Poli’s countryman, Orlando Pizzolato, who won the race in 1984 and 1985, and finished third last year, has also returned. The field also includes Britain’s Hugh Jones, who will celebrate his 32nd birthday today; Scotsmen John Graham, who was third here in 1980 and fifth in 1983, and Alister Hutton, who was Britain’s 1984 half marathon champion and has run 2:09:16 for second in the 1985 London race; Moroccan Nechchadiel Mostafa; Kenyans Ibrahim Hussein, a two-time winner of the Honolulu Marathon and fourth in New York last year, and Geoffrey Koech, whose best is a 2:12:13 for third in the 1985 Sacramento Marathon, and Mexican Rodolfo Gomez, who lost by four seconds in a cloud of dust to Alberto Salazar in the 1982 New York race.

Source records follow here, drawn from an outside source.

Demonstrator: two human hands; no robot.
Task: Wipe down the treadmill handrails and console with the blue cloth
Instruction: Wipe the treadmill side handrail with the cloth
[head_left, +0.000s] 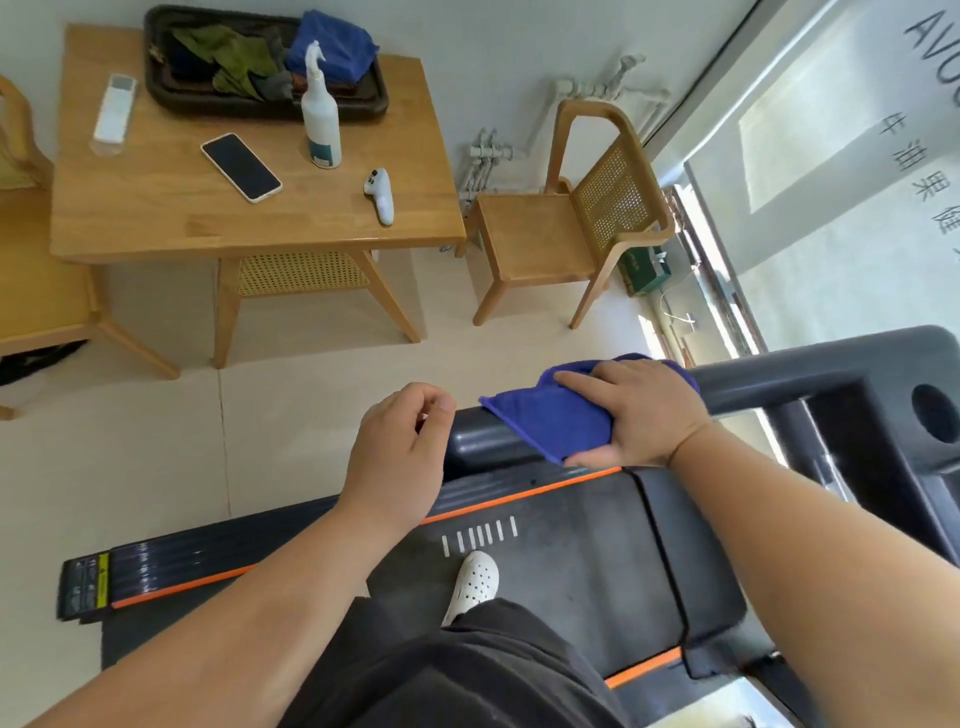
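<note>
The blue cloth (550, 421) lies folded over the dark grey handrail (769, 387) of the treadmill. My right hand (639, 413) presses down on the cloth and grips it around the rail. At the rail's near end is my left hand (402, 447), loosely curled with its fingers closed and nothing in it. The console (914, 415), with a round cup hole, sits at the far right. Below the rail runs the black belt (571, 566) with an orange side strip.
A wooden table (156, 208) stands to the left with a spray bottle (321, 111), a phone (241, 167), a remote and a black tray of cloths (270, 57). A wooden chair (576, 218) stands by the window. My white shoe (475, 582) is on the belt.
</note>
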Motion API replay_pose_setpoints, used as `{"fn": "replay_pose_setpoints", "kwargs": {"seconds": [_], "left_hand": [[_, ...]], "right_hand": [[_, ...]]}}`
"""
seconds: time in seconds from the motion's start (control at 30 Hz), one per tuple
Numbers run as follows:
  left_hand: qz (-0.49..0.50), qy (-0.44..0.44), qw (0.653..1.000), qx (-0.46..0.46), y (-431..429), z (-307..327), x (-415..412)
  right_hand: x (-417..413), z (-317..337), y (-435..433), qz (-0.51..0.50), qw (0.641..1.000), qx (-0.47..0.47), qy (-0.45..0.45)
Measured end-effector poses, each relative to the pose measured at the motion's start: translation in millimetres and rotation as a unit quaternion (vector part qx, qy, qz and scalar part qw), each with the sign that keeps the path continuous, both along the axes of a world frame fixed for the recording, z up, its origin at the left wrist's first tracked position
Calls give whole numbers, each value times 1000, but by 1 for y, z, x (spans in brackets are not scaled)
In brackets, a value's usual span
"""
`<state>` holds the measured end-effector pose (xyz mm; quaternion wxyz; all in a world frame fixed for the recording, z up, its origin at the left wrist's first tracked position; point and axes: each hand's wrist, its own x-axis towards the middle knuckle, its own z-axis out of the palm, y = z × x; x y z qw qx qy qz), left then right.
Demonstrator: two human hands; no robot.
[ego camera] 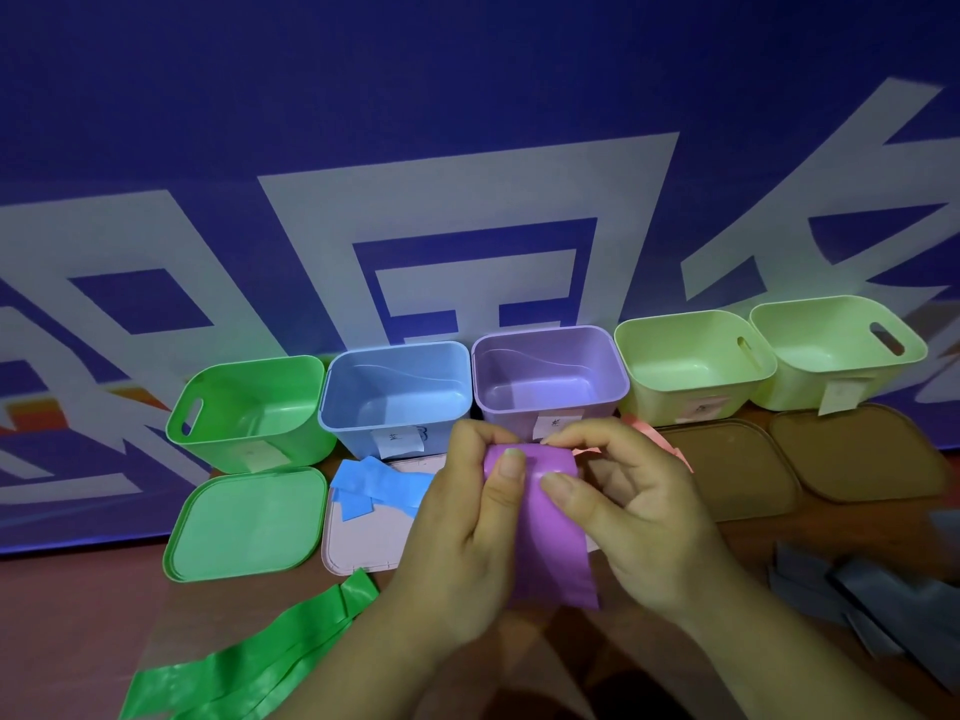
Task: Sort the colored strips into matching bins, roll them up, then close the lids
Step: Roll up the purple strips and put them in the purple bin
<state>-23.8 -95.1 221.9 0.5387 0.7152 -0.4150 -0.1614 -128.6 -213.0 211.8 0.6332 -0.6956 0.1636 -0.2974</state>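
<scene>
A purple strip (550, 543) hangs between both hands just in front of the purple bin (545, 374). My left hand (462, 532) and my right hand (639, 511) pinch its rolled top end with thumbs and fingers. Blue strips (374, 485) lie on a pink lid (363, 537) in front of the blue bin (397, 392). Green strips (260, 662) lie on the table at the lower left. Grey strips (872, 605) lie at the lower right. A pink strip (654, 436) shows behind my right hand.
A green bin (249, 407) stands at the left with its green lid (244, 522) in front of it. Two pale green bins (685, 366) (836, 350) stand at the right, with two brown lids (727, 470) (862, 454) before them. A blue banner rises behind the bins.
</scene>
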Motion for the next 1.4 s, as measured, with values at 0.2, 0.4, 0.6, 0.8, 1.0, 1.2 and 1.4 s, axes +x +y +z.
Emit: {"fn": "replay_pose_setpoints", "kwargs": {"seconds": [0.2,0.4,0.6,0.8,1.0,1.2,1.4], "left_hand": [[-38,-29,998,29,1,2,9],[-88,77,993,-8,3,5,12],[-79,190,974,-93,4,-1,16],[-77,203,972,-93,6,0,22],[-60,212,971,-92,7,-2,21],[-47,227,967,-102,9,-1,21],[-55,208,973,-87,9,1,23]], "right_hand": [[0,0,-1,-7,1000,16,-3],[0,0,-6,-20,999,38,-9],[0,-3,-8,-24,999,40,-3],[1,-1,-9,-10,999,40,20],[-1,0,-12,37,997,55,35],[-1,-1,-11,66,995,68,24],[1,0,-10,43,997,68,13]]}}
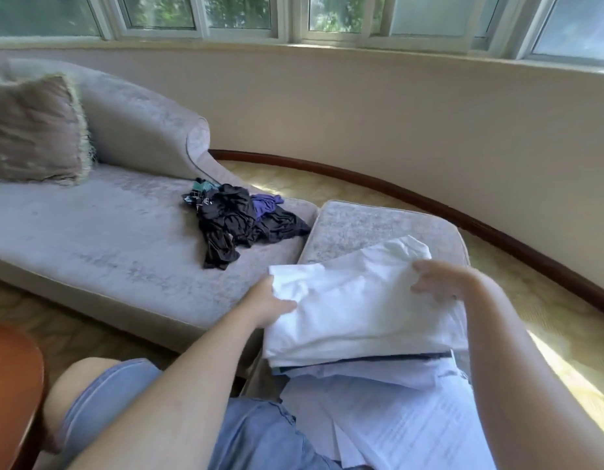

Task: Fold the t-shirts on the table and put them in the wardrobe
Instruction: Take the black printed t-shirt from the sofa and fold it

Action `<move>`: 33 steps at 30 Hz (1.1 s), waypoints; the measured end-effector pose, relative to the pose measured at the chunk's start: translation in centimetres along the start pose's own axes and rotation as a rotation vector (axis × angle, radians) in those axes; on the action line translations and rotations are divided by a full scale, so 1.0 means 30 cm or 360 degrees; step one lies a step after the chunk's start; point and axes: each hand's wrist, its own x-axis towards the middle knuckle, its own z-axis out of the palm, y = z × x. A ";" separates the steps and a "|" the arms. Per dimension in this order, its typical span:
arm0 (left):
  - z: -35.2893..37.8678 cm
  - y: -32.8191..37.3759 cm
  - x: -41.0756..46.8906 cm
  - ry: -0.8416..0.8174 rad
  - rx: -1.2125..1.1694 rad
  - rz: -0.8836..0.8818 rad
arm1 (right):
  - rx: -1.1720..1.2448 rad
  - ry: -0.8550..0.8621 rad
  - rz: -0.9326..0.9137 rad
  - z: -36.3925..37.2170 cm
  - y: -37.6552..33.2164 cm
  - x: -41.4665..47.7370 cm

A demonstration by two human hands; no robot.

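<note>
A folded white t-shirt (358,307) lies on top of a low stack of folded garments (368,366) on a grey ottoman (355,225). My left hand (266,305) grips the shirt's left edge, thumb on top. My right hand (439,279) holds its right side, fingers curled over the fabric. A heap of unfolded dark and purple shirts (239,220) lies on the grey chaise (100,228) to the left. The wardrobe is out of view.
A brown fringed cushion (33,130) leans at the chaise's head. A round wooden table edge (12,385) shows at lower left. A curved wall with windows (361,106) runs behind. My knees in blue shorts (111,395) are below.
</note>
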 end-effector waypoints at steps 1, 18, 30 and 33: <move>0.009 -0.019 0.006 -0.0038 0.0034 -0.0010 | -0.0072 -0.0012 0.0038 0.023 0.010 0.020; -0.448 -0.169 0.115 0.0513 0.0717 -0.0157 | -0.0403 0.0252 -0.0733 0.249 -0.785 0.328; -0.745 -0.467 0.347 0.0653 0.0802 -0.0505 | -0.0861 -0.0145 -0.0873 0.561 -1.093 0.744; -0.756 -0.556 0.392 0.0621 0.0781 -0.0542 | -0.0749 -0.0086 -0.0791 0.627 -1.149 0.831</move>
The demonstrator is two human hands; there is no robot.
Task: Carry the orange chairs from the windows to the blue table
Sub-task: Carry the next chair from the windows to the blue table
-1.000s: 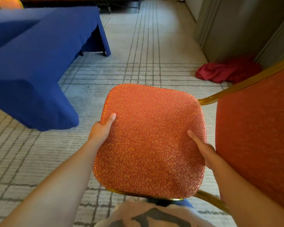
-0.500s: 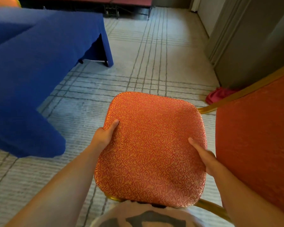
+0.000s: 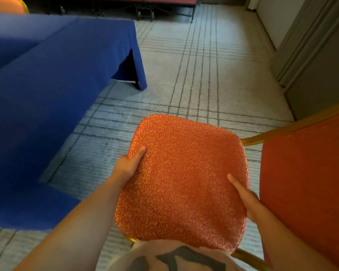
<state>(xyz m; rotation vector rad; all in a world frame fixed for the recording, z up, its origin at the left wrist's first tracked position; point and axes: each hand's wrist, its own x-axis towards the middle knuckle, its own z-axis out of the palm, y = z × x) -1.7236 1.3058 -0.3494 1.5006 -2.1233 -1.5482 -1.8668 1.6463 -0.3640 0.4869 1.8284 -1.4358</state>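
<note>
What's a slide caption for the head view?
Left hand and right hand grip the orange chair by its seat, beside the blue table.

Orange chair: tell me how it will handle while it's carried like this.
Probably rigid: the chair has a gold frame that looks metal, so little flex. Likely awkward for one hand; the left hand and right hand both grip its sides. The backrest sits off to the right, so its weight may pull that way.
</note>
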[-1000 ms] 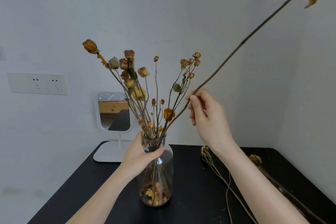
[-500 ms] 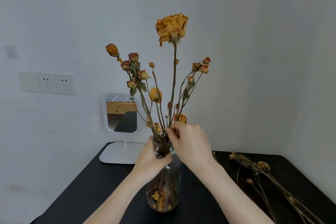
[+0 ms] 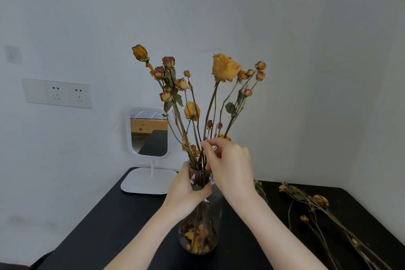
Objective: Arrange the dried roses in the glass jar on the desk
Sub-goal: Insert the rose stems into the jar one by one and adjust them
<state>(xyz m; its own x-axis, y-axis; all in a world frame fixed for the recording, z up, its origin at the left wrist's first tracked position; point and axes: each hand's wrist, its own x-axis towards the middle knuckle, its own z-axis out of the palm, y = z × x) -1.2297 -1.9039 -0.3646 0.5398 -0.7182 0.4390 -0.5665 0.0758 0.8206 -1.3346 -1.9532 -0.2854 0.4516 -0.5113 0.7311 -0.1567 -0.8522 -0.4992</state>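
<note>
Most of the frame is pale grey wall [image 3: 306, 28]. Below it a black desk [image 3: 105, 221] fills the lower part. The dried roses [image 3: 191, 110] fan out at the centre, their stems gathered into the mouth of the glass jar [image 3: 198, 239], which stands upright on the desk at lower centre with loose petals lying in its base. Tallest on the right side of the bunch is a large yellow rose [image 3: 225, 68], its stem running down to the fingertips of the right hand.

A white table mirror [image 3: 149, 131] stands on the desk's far edge, left of the jar. More loose roses [image 3: 320, 200] lie flat on the desk at lower right, well apart from the jar. A white socket panel [image 3: 58, 93] sits on the wall at mid left.

The left hand [image 3: 186, 190] is wrapped round the jar's neck. The right hand [image 3: 232, 166] pinches the large yellow rose's stem between thumb and forefinger, just above the jar's mouth.
</note>
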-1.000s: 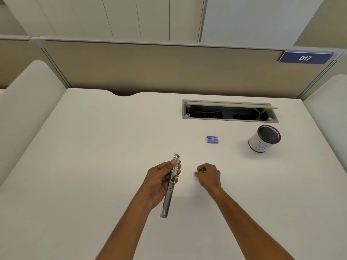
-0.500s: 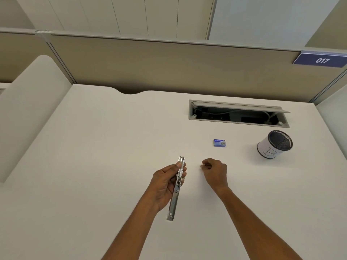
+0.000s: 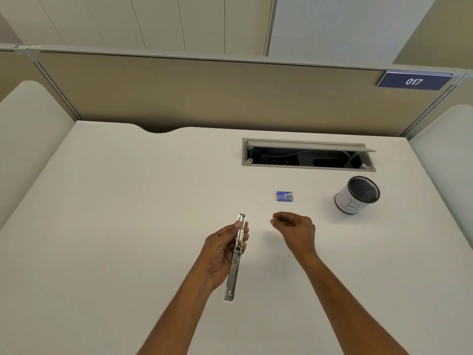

The leading Americans include four-time winner Bill Rodgers, who ran New York for the first time in 1974, when the race had only 527 competitors and was run entirely in Central Park; 1972 Olympic marathon gold medalist Frank Shorter, running in the masters division the day after his 40th birthday; Greg Meyer, who won the 1983 Boston Marathon, but has been struggling with injuries ever since; Long Islander Pat Peterson; Olympians Peter Pfitzinger and John Tuttle; and New York lawyer Dan Schlesinger.